They conclude, that what has been done once may be done always; and that, because the desire of glory has spurred on its votaries to great and worthy actions, all others may use it with the same success. these are the motions of fever and phrensy, which sound health and judgment can never imitate.

The civil war between reason and passion has occasioned two opposite projects for the restoring of peace to mankind; the one, of those who were for renouncing their passions, and becoming gods; the other, of those who were for renouncing their reason, and becoming beasts. But neither the one nor the other could take effect. Reason ever continues to accuse the baseness and injustice of the passions, and to disturb the repose of those who abandon themselves to their dominion; and on the contrary, the passions remain lively and vigorous in the hearts of those who talk the most of their extirpation.

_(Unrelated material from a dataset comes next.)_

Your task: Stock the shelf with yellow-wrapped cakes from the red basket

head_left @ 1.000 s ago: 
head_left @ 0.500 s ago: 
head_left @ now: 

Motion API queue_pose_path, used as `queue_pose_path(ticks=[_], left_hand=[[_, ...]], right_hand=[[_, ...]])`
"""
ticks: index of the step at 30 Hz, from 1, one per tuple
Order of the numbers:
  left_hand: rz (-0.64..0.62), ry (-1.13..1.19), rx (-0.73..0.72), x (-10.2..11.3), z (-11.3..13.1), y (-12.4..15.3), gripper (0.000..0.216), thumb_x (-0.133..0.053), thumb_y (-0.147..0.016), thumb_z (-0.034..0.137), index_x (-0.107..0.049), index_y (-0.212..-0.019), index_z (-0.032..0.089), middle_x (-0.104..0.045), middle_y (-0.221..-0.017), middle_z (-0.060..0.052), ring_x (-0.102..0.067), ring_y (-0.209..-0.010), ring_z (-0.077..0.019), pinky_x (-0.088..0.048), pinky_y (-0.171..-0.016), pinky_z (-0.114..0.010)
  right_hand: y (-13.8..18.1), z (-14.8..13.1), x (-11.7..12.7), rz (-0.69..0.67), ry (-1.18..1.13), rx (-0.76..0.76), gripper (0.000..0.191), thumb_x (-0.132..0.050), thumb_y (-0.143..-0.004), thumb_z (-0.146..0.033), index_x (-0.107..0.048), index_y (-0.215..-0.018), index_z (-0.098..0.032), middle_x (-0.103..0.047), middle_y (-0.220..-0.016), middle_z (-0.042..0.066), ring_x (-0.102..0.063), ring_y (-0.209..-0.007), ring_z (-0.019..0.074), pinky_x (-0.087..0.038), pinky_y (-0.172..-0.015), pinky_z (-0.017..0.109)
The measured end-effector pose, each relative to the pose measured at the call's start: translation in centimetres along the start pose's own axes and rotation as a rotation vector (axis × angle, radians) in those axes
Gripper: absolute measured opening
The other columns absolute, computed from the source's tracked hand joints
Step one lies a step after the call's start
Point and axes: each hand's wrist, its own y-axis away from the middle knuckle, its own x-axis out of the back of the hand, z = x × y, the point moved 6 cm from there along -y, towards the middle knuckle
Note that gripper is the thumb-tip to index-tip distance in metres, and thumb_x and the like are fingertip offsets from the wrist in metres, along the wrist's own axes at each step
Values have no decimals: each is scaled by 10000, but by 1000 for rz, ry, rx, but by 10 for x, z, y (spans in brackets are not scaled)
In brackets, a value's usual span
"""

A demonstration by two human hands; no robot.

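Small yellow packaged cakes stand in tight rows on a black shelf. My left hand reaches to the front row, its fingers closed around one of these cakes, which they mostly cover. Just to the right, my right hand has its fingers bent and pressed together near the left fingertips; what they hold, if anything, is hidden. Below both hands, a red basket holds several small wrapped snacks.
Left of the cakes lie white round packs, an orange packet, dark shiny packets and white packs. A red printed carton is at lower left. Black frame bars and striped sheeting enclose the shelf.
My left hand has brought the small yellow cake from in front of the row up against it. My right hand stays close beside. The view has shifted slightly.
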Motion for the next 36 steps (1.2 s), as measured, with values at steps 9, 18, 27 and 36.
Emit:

This is the just account of human nature, and human strength, in respect of truth and happiness. We have an idea of truth not to be effaced by all the wiles of the sceptic; we have an incapacity of argument not to be rectified by all the power of the dogmatist. We wish for truth, and find nothing in ourselves but uncertainty. We seek after happiness, and are presented with nothing but misery. Our double aim is, in effect, a double torture; while we are alike unable to compass either, and to relinquish either. These desires seem to have been left in us, partly as a punishment of our fall, and partly as an indication and remembrance whence we are fallen.

If man was not made for God, why is God alone sufficient for human happiness? If man was made for God, why is the human will, in all things, repugnant to the divine?

Man is at a loss where to fix himself, and to recover his proper station in the world. He is unquestionably out of his way; he feels within himself the small remains of his once happy state, which he is now unable to retrieve. And yet this is what he daily courts and follows after, always with solicitude, and never with success; encompassed with darkness, which he can neither escape nor penetrate.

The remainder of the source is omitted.